Academic programs include Avid (designed around college readiness), Puente (college preparatory program), Law Pathway(provides insight and education to those interested in the law field), and SVCTE (Silicon Valley Career Technical Education). Furthermore, The school has the Engineering MAGNET program affiliated with Project Lead the Way for students to begin in grade 9 until graduation. The program focuses on a strong academic core curriculum that integrates the theoretical principles of math and science with practical application of technology. The program also provides college preparatory work in the humanities, foreign languages, and social sciences as well as summer enrichment classes.
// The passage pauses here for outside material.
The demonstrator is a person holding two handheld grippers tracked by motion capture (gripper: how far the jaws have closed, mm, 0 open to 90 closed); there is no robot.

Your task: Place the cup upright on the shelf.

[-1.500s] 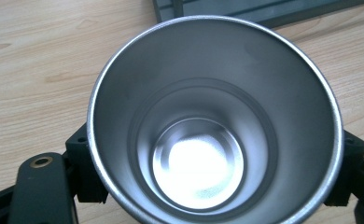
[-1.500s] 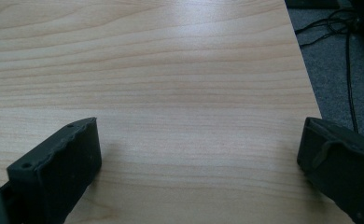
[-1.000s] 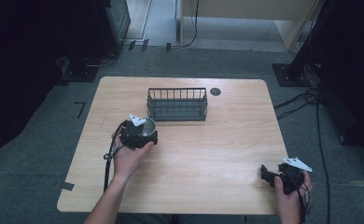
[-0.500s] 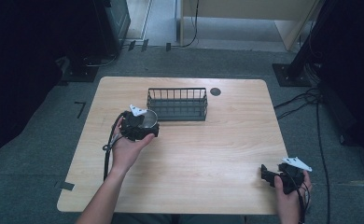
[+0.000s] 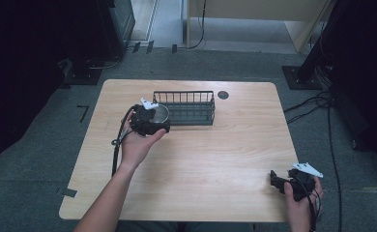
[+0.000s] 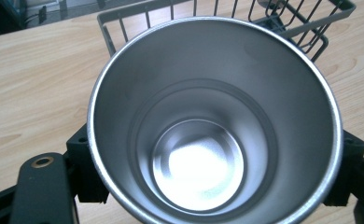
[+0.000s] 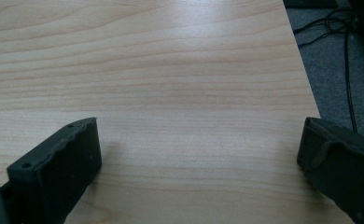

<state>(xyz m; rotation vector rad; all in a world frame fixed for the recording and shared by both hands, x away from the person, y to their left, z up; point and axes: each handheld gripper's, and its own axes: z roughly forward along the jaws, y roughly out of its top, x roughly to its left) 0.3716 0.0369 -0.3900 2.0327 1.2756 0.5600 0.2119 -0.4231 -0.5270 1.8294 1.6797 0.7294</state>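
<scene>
Shiny silver metal cup (image 6: pixel 215 121) sits between the 2 black jaws of the left gripper (image 5: pixel 150 121), 1 jaw pressed on each side of it, so the jaws are clamped on the cup. Looking down from the left gripper view, the cup is open at the top & has nothing inside; its round bottom shines bright. From the high view, the cup (image 5: pixel 160 112) is held over the light wooden table (image 5: pixel 215 159), just beside the left end of the dark wire basket (image 5: pixel 185 107). Can't tell if the cup touches the basket. In the left gripper view the basket (image 6: pixel 124 16) shows right behind the cup's rim, w/ thin bars standing up.

A person's left hand (image 5: pixel 137 145) holds that gripper, & a black cable hangs down from it along the arm.

Over at the near right corner of the table, the right gripper (image 5: pixel 276 178) is held by the right hand (image 5: pixel 297 203), well apart from the cup & basket. Its 2 black jaws are spread wide apart w/ only bare wood between them in the right gripper view. Grey floor & some cables (image 7: pixel 343 56) show past the table edge there.

1 small dark round spot (image 5: pixel 223 94) is on the table top near the basket's right end.
</scene>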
There is also the Green Construction/Architecture MAGNET program for students at Yerba Buena. In the program students learn important aspects of building development and design, and use mathematics, sciences, and standard engineering practices to design residential and commercial projects. Participating students document their work through a 3D architecture design software.

Athletics: Yerba Buena High School has many notable sports teams. This includes...
Spring
Badminton,
Baseball,
Boys Tennis,
Girls Tennis,
Golf,
Softball,
Swimming & Diving,
Track & Field
Fall
Cross Country,
Football,
Girls Volleyball
Winter
Boys Basketball,
Girls Basketball,
Boys Soccer,
Girls Soccer,
Wrestling

==Notable alumni==
- Ken Taylor, football player
- Jethro Franklin, defensive line coach for the Oakland Raiders
- Lloyd Pierce, Head coach for the Atlanta Hawks

==School Campus==
The school campus includes landscaped areas, walkways, student parking, and athletic facilities. The campus also includes the Union, which underwent renovations, and a theater and auditorium that houses classrooms for the arts. A gymnasium is located near the student parking area.